● **Brief**: Every line of the listing below should come back exactly as written, with no images.

---- Data to process

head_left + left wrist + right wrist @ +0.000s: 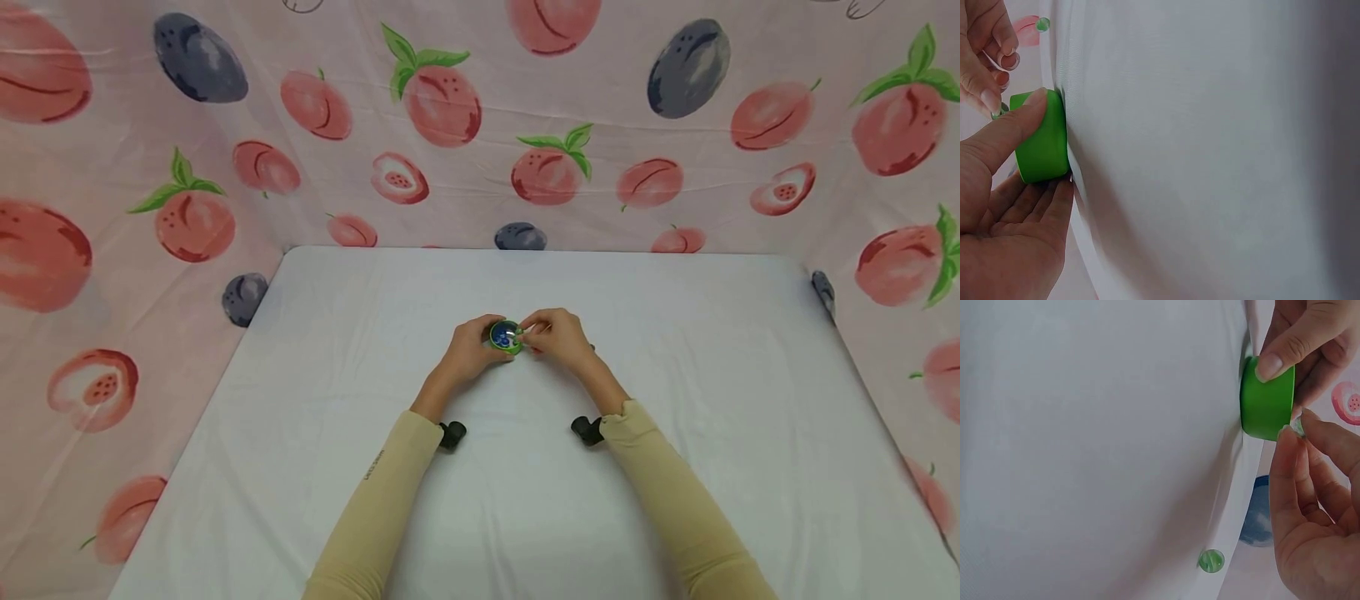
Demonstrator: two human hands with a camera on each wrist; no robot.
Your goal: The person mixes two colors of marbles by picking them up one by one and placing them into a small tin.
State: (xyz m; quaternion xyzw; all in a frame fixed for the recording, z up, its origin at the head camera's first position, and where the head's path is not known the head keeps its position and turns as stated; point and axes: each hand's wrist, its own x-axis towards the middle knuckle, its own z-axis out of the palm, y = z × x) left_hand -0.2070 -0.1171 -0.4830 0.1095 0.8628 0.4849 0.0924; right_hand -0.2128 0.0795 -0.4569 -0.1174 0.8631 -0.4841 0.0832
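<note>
Near the middle of the table, my left hand (471, 350) grips a small round green container (1266, 400) by its sides, thumb on one side and fingers on the other. Its open top shows a blue inside (504, 335) with light, shiny spots. My right hand (558, 337) pinches a clear, greenish glass marble (1298, 425) between thumb and fingertip, right at the container's rim. Another green-streaked glass marble (1212, 561) lies on the table beside the right hand; in the head view that hand mostly hides it.
A white cloth covers the table (337, 333). Pink fabric printed with fruit (442, 104) hangs behind it and along both sides. Each wrist bears a small black camera, the left camera (452, 435) and the right camera (587, 430) both close over the cloth.
</note>
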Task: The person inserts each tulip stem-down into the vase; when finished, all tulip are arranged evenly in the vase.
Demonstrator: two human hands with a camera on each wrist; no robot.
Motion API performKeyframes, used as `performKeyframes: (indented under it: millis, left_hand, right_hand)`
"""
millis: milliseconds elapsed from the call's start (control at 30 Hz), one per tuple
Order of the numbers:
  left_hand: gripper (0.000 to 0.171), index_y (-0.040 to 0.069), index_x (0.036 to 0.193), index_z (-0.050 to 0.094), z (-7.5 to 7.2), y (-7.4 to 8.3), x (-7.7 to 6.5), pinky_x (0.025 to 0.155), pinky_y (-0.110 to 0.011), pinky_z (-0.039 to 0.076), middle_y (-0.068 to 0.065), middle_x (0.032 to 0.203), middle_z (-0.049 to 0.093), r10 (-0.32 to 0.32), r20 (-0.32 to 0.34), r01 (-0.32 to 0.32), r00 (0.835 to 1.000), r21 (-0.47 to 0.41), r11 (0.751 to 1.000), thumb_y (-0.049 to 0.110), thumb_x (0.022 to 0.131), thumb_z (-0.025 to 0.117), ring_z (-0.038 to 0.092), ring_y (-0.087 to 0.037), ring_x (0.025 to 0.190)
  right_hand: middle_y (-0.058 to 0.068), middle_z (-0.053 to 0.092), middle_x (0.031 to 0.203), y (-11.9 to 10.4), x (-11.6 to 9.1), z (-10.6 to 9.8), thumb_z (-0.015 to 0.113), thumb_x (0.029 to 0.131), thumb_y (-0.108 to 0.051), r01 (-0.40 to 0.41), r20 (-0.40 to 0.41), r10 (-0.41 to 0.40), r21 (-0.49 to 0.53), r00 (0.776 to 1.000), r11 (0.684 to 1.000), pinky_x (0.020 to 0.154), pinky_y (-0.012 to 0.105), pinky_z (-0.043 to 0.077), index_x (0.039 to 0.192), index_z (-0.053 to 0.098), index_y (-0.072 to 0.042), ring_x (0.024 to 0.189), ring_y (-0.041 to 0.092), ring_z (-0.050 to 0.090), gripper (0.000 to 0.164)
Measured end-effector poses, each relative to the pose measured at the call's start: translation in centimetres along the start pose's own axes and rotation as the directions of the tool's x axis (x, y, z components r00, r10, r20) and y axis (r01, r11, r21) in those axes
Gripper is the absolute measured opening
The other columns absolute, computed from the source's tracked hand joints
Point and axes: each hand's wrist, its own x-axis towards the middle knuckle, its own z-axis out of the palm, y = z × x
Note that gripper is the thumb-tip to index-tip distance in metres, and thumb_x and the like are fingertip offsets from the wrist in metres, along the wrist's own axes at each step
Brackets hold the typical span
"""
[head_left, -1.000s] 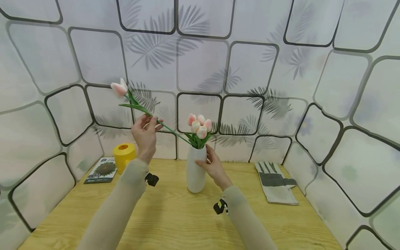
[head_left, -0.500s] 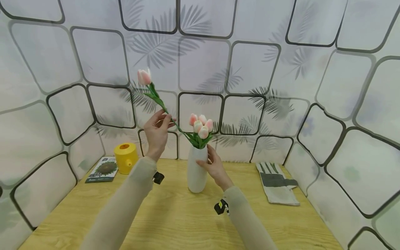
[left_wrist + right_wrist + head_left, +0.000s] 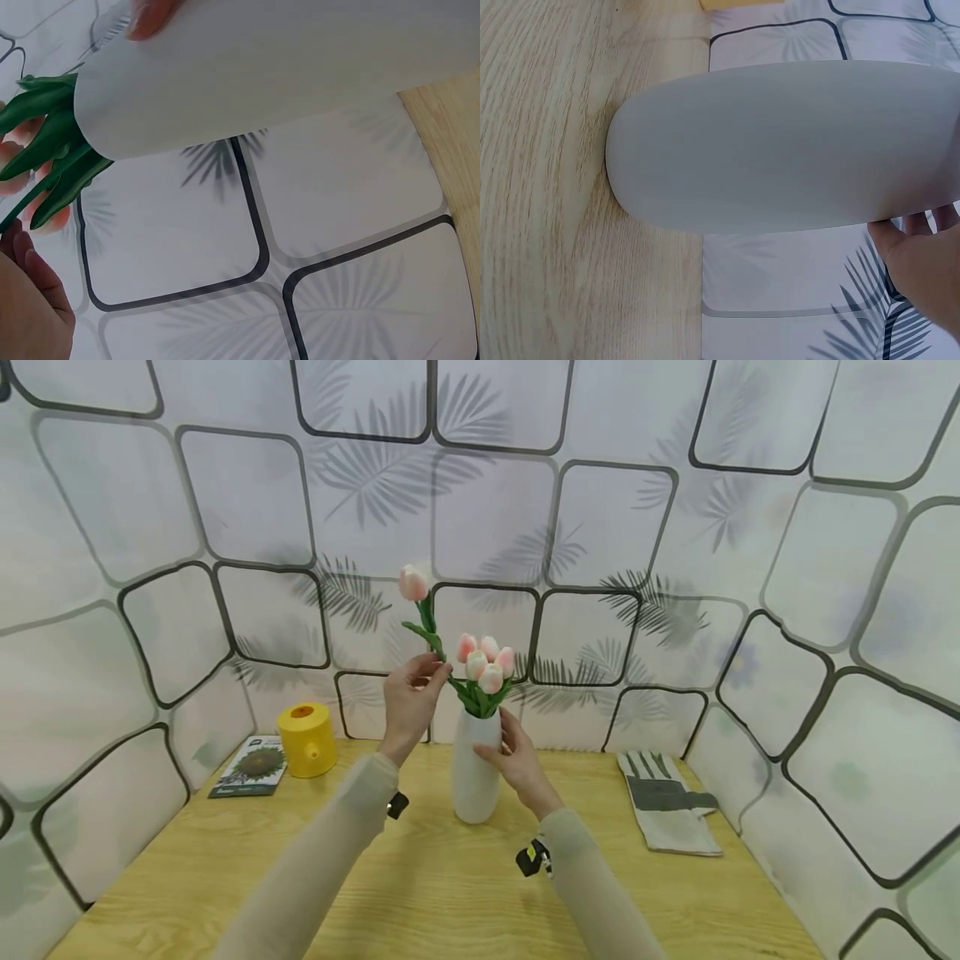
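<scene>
A white vase [image 3: 474, 777] stands upright on the wooden table, holding several pink-and-white tulips [image 3: 480, 667] with green leaves. My right hand [image 3: 519, 765] grips the vase's upper right side, thumb across the front; the right wrist view shows fingers along the vase [image 3: 780, 150]. To the left of the bunch, my left hand [image 3: 412, 700] pinches the stem of a single pink tulip [image 3: 414, 583]. This tulip's bloom rises above the others, and its lower stem leans toward the vase mouth. In the left wrist view that stem [image 3: 34, 191] reaches in among the leaves at the rim; its end is hidden.
A yellow watering can [image 3: 307, 743] stands at the back left beside a seed packet [image 3: 255, 766] with a sunflower-like picture. Grey-and-white gloves [image 3: 667, 806] lie on the right of the table [image 3: 420, 893]. Patterned fabric walls enclose the back and sides.
My left hand has moved right toward the vase with the single tulip, which now stands more upright; its bloom rose, then dropped. My right hand has stayed on the vase.
</scene>
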Motion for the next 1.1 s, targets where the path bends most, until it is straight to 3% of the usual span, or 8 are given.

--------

● **Result**:
head_left + left wrist + right wrist @ +0.000s: 
Demonstrator: two human hands with a camera on each wrist; no robot.
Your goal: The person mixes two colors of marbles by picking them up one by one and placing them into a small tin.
State: (xyz m; quaternion xyzw; all in a frame fixed for the recording, z up, its origin at the head camera's first position, and where the head's path is not known the head keeps its position and turns as stated; point and axes: each hand's wrist, its own x-axis towards the middle knuckle, its own z-axis out of the palm, y = z × x) left_hand -0.2070 -0.1171 -0.4830 0.1095 0.8628 0.4849 0.0924; right_hand -0.2128 0.0795 -0.4569 -0.1174 0.8631 -0.4841 0.0832
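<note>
Near the middle of the table, my left hand (471, 350) grips a small round green container (1266, 400) by its sides, thumb on one side and fingers on the other. Its open top shows a blue inside (504, 335) with light, shiny spots. My right hand (558, 337) pinches a clear, greenish glass marble (1298, 425) between thumb and fingertip, right at the container's rim. Another green-streaked glass marble (1212, 561) lies on the table beside the right hand; in the head view that hand mostly hides it.
A white cloth covers the table (337, 333). Pink fabric printed with fruit (442, 104) hangs behind it and along both sides. Each wrist bears a small black camera, the left camera (452, 435) and the right camera (587, 430) both close over the cloth.
</note>
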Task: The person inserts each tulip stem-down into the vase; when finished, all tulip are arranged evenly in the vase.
Demonstrator: two human hands with a camera on each wrist; no robot.
Motion API performKeyframes, used as `performKeyframes: (indented under it: millis, left_hand, right_hand)`
"""
millis: milliseconds elapsed from the call's start (control at 30 Hz), one per tuple
Order of the numbers:
  left_hand: gripper (0.000 to 0.171), index_y (-0.040 to 0.069), index_x (0.036 to 0.193), index_z (-0.050 to 0.094), z (-7.5 to 7.2), y (-7.4 to 8.3), x (-7.7 to 6.5), pinky_x (0.025 to 0.155), pinky_y (-0.110 to 0.011), pinky_z (-0.039 to 0.076), middle_y (-0.068 to 0.065), middle_x (0.032 to 0.203), middle_z (-0.049 to 0.093), r10 (-0.32 to 0.32), r20 (-0.32 to 0.34), r01 (-0.32 to 0.32), r00 (0.835 to 1.000), r21 (-0.47 to 0.41), r11 (0.751 to 1.000), thumb_y (-0.049 to 0.110), thumb_x (0.022 to 0.131), thumb_z (-0.025 to 0.117), ring_z (-0.038 to 0.092), ring_y (-0.087 to 0.037), ring_x (0.025 to 0.190)
  right_hand: middle_y (-0.058 to 0.068), middle_z (-0.053 to 0.092), middle_x (0.031 to 0.203), y (-11.9 to 10.4), x (-11.6 to 9.1), z (-10.6 to 9.8), thumb_z (-0.015 to 0.113), thumb_x (0.029 to 0.131), thumb_y (-0.108 to 0.051), r01 (-0.40 to 0.41), r20 (-0.40 to 0.41), r10 (-0.41 to 0.40), r21 (-0.49 to 0.53), r00 (0.776 to 1.000), r11 (0.684 to 1.000), pinky_x (0.020 to 0.154), pinky_y (-0.012 to 0.105), pinky_z (-0.043 to 0.077), index_x (0.039 to 0.192), index_z (-0.053 to 0.098), index_y (-0.072 to 0.042), ring_x (0.024 to 0.189), ring_y (-0.041 to 0.092), ring_z (-0.050 to 0.090), gripper (0.000 to 0.164)
Measured end-effector poses, each relative to the pose measured at the call's start: translation in centimetres along the start pose's own axes and rotation as the directions of the tool's x axis (x, y, z components r00, r10, r20) and y axis (r01, r11, r21) in those axes
Gripper is the absolute measured opening
The other columns absolute, computed from the source's tracked hand joints
Point and axes: each hand's wrist, its own x-axis towards the middle knuckle, its own z-axis out of the palm, y = z × x
Note that gripper is the thumb-tip to index-tip distance in metres, and thumb_x and the like are fingertip offsets from the wrist in metres, along the wrist's own axes at each step
Brackets hold the typical span
"""
[head_left, -1.000s] 
[head_left, -0.500s] 
[left_wrist + right_wrist + head_left, +0.000s] 
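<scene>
A white vase [image 3: 474, 777] stands upright on the wooden table, holding several pink-and-white tulips [image 3: 480, 667] with green leaves. My right hand [image 3: 519, 765] grips the vase's upper right side, thumb across the front; the right wrist view shows fingers along the vase [image 3: 780, 150]. To the left of the bunch, my left hand [image 3: 412, 700] pinches the stem of a single pink tulip [image 3: 414, 583]. This tulip's bloom rises above the others, and its lower stem leans toward the vase mouth. In the left wrist view that stem [image 3: 34, 191] reaches in among the leaves at the rim; its end is hidden.
A yellow watering can [image 3: 307, 743] stands at the back left beside a seed packet [image 3: 255, 766] with a sunflower-like picture. Grey-and-white gloves [image 3: 667, 806] lie on the right of the table [image 3: 420, 893]. Patterned fabric walls enclose the back and sides.
My left hand has moved right toward the vase with the single tulip, which now stands more upright; its bloom rose, then dropped. My right hand has stayed on the vase.
</scene>
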Motion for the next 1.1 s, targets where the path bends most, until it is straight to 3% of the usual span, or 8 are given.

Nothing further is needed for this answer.